I think for me it's a tie between plot and style -- I can live with less than great characterization (but not bad characterization) if the style is good and the plot original and interesting, but if the style is poor or the plot boring, I probably won't like it no matter how good the characters are. But really, that's by no means a cut-and-dried thing: they and any other elements you can think of all should work together and reinforce each other -- a case where it really can be more than the sum of its parts.


----------



## LilianaHart (Jun 20, 2011)

If I don't love the characters I'll put the book down. I don't care how great the writing or how interesting the plot.


----------



## Brownskins (Nov 18, 2011)

Plot. Then characters. Then style.


----------



## Sam Durrani (Feb 13, 2013)

I can live with a plotless book and mediocre writing. But the characters need to be interesting enough for me to finish the whole thing.


----------



## Ann in Arlington (Oct 27, 2008)

Yes.


----------



## Robena (Jan 19, 2013)

For me, it's character, style, and then plot. If I connect with the main character he or she can take me anywhere.


----------



## The Hooded Claw (Oct 12, 2009)

All of these. Different books will have more of one than another, which is fine. It's all good. 

Sent from my DROID RAZR using Tapatalk 2


----------



## Clare K. R. Miller (Apr 6, 2011)

I think plot is my favorite. But, really, if the characters or the style is awesome enough, then a book will pull me through even if I can't find the plot. And it's hard to separate plot from characters, often!


----------



## NogDog (May 1, 2009)

NogDog said:


> I think for me it's a tie between plot and style -- I can live with less than great characterization (but not bad characterization) if the style is good and the plot original and interesting, but if the style is poor or the plot boring, I probably won't like it no matter how good the characters are. But really, that's by no means a cut-and-dried thing: they and any other elements you can think of all should work together and reinforce each other -- a case where it really can be more than the sum of its parts.
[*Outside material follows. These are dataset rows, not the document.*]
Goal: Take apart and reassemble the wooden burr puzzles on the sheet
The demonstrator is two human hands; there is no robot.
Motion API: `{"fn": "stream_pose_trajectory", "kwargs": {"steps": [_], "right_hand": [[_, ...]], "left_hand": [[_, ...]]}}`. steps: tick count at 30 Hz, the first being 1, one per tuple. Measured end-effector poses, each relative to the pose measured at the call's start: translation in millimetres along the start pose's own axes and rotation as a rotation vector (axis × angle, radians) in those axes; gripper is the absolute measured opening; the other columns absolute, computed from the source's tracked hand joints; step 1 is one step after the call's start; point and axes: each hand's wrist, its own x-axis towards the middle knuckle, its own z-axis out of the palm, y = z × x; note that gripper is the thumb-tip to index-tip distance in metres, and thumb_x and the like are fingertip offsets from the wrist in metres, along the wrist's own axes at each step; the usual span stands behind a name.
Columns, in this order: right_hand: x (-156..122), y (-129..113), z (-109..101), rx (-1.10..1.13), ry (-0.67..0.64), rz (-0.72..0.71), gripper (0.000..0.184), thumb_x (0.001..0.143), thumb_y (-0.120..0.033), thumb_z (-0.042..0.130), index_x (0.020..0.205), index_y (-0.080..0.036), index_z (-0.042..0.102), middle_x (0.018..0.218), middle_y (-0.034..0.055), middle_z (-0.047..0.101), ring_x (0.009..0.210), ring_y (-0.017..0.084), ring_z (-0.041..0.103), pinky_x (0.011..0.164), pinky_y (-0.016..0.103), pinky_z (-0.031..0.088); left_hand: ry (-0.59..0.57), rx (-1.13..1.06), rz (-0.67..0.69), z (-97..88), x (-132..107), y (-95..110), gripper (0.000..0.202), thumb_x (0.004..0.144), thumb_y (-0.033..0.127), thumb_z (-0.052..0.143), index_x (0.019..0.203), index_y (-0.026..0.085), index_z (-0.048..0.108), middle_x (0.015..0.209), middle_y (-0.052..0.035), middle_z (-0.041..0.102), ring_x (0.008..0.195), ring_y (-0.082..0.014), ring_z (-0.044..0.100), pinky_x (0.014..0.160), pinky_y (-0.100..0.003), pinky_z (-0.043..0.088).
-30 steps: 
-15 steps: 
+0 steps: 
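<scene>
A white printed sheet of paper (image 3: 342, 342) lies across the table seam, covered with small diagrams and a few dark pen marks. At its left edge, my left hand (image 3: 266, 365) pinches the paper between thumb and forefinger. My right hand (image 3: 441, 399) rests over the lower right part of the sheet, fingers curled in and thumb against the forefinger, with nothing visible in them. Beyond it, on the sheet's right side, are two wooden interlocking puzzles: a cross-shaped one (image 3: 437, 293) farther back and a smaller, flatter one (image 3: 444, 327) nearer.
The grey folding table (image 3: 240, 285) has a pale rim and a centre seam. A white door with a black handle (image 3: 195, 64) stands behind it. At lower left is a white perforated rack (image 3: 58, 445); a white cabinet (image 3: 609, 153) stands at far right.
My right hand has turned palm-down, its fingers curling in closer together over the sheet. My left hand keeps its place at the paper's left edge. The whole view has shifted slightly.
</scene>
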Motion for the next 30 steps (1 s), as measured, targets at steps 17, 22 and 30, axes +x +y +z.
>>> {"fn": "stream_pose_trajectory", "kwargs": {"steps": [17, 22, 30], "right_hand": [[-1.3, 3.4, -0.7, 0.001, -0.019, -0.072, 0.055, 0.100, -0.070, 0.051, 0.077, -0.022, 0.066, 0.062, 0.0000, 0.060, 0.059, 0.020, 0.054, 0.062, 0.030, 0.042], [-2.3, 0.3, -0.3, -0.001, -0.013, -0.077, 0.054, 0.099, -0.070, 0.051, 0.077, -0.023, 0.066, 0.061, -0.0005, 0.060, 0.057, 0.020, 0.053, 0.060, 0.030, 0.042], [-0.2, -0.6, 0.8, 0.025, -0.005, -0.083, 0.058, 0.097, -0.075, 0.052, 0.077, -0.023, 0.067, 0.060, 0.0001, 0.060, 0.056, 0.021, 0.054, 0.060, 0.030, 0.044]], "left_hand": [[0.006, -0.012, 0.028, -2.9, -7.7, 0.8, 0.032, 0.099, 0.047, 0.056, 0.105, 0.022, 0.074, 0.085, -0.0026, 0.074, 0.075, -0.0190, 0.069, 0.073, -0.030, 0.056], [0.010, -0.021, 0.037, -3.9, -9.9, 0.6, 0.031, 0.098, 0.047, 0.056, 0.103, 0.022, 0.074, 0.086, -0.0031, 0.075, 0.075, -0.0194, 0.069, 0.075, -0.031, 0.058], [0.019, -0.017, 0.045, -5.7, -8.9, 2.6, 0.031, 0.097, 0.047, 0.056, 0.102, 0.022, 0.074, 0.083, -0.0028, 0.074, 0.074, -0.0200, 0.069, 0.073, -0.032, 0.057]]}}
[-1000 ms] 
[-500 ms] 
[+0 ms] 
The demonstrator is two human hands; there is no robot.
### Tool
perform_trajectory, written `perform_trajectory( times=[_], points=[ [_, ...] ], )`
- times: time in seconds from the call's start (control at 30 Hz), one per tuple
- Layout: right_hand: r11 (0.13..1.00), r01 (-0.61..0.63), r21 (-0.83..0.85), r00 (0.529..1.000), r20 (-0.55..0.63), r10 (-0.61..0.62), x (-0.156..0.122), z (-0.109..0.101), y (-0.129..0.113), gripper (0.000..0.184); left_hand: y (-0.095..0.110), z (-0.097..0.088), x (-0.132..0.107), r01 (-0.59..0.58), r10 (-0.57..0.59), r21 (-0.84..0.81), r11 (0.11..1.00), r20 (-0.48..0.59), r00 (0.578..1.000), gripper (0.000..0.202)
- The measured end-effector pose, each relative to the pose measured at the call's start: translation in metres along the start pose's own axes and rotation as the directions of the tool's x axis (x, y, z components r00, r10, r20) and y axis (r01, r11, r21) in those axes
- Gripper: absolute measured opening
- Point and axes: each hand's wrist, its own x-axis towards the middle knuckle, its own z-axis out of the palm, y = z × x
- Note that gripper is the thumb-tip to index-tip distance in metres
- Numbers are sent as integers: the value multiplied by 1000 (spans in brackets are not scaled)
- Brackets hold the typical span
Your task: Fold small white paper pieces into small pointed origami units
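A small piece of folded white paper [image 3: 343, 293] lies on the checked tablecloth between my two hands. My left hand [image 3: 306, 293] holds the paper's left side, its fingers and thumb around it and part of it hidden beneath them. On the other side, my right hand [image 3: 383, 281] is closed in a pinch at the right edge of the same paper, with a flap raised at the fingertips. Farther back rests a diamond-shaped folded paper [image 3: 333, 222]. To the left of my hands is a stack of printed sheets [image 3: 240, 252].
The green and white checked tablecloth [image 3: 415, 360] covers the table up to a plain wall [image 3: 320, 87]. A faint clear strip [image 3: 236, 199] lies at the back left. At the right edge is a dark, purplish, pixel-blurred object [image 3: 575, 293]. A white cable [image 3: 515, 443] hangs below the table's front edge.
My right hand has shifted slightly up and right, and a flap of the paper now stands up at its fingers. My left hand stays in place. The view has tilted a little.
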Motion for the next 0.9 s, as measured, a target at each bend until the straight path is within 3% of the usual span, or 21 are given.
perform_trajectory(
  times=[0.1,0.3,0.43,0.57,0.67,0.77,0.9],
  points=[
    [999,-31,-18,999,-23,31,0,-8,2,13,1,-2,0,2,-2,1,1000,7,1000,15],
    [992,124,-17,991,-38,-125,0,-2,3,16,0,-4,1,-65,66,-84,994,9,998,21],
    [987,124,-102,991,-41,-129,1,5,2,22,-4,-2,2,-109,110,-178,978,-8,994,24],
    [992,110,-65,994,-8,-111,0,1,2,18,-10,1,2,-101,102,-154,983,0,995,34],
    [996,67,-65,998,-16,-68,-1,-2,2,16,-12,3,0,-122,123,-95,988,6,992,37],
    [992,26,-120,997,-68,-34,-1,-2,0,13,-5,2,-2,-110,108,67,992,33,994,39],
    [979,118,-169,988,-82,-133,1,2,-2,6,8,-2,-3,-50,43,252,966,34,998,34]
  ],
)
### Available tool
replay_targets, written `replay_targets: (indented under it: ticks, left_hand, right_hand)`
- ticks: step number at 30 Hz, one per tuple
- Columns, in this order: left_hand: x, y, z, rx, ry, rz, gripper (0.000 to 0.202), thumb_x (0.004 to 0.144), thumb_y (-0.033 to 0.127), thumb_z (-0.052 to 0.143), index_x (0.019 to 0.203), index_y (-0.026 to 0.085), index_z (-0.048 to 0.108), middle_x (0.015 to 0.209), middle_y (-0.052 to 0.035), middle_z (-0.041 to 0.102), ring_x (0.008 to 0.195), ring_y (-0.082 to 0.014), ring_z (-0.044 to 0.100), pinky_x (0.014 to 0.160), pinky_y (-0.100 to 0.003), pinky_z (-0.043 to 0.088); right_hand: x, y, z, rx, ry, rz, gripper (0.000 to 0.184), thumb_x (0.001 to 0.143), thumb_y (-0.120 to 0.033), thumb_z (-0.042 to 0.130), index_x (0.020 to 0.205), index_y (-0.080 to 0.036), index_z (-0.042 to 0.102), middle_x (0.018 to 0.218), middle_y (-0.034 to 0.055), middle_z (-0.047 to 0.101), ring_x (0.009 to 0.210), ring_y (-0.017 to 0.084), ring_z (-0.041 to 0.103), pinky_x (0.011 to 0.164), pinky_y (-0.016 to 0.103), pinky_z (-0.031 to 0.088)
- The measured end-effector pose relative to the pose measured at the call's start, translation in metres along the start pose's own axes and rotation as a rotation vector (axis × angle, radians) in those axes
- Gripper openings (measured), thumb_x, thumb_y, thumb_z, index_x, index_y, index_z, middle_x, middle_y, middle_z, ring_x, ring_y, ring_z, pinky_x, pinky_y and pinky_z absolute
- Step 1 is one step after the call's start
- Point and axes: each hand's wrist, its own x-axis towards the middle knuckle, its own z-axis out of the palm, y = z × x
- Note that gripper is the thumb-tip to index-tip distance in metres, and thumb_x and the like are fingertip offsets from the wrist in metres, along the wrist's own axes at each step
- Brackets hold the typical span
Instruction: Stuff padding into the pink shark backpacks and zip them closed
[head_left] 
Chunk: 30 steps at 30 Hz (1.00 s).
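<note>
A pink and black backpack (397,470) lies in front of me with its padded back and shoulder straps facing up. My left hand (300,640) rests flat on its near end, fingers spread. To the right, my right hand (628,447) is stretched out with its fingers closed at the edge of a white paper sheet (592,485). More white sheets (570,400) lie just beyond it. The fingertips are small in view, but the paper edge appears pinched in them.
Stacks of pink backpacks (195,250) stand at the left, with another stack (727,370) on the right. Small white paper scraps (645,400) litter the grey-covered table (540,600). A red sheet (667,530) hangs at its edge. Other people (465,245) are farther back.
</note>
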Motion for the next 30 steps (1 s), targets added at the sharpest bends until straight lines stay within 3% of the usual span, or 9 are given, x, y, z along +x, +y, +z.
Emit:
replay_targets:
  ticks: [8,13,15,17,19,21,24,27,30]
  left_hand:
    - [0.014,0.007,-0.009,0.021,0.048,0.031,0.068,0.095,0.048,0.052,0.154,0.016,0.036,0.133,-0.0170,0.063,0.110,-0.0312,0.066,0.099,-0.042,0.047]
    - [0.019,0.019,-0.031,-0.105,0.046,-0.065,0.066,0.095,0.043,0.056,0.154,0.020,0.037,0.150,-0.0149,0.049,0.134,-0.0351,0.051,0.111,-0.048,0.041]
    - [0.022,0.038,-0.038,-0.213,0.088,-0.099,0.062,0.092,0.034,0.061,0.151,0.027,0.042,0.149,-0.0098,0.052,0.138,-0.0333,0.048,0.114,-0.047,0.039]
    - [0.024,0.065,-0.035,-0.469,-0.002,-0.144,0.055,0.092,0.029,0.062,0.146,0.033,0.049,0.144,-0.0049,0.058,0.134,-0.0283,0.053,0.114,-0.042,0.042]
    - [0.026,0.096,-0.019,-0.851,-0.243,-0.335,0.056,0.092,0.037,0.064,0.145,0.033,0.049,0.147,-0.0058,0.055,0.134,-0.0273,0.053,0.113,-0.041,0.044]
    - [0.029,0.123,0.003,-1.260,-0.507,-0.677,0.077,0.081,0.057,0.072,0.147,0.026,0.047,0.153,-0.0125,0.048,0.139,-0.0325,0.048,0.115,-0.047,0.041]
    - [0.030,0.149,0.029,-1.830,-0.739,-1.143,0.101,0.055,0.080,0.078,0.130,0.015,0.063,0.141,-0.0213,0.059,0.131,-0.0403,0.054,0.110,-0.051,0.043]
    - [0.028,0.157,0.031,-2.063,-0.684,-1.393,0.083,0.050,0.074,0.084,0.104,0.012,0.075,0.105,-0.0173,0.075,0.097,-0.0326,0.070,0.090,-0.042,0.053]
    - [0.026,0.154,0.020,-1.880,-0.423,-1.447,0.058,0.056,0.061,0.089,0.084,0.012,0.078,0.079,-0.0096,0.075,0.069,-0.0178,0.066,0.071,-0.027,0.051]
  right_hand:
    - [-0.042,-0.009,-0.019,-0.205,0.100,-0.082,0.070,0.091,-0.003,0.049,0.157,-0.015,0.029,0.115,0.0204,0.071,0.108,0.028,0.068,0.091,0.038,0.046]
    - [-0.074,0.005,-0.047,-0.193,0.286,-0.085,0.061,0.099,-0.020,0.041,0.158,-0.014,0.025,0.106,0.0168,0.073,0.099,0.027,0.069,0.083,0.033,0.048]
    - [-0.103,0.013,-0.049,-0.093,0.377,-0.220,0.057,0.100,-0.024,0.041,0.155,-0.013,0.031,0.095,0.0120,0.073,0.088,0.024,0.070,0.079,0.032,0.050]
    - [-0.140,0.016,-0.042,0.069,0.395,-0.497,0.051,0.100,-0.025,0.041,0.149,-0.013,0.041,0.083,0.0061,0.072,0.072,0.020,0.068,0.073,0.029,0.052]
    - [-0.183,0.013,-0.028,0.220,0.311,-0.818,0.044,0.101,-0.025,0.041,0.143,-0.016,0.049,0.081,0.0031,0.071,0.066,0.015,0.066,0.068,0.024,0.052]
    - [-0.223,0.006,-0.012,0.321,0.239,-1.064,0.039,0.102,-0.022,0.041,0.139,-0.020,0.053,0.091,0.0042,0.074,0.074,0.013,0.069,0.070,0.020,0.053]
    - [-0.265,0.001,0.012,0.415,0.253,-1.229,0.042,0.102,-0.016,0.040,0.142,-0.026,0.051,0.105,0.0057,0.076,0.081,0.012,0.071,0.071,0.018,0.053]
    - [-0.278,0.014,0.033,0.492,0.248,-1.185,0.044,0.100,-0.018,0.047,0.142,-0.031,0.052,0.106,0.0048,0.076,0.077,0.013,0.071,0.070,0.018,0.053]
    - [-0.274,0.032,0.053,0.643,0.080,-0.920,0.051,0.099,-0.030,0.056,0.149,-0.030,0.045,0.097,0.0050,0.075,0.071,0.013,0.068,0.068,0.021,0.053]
Just to clarify: I always need to be _interested_ in the characters (whether or not I really _like_ them, which is a bit different) so that I want to know what happens to them. However, I don't need a novel to be first and foremost about the characters' inner thoughts, long discussions with their analysts, and so forth: I can learn a lot about them from what they _do_ (plot -- including dialogue that is part of the action), not just by what the author tells me they're feeling. 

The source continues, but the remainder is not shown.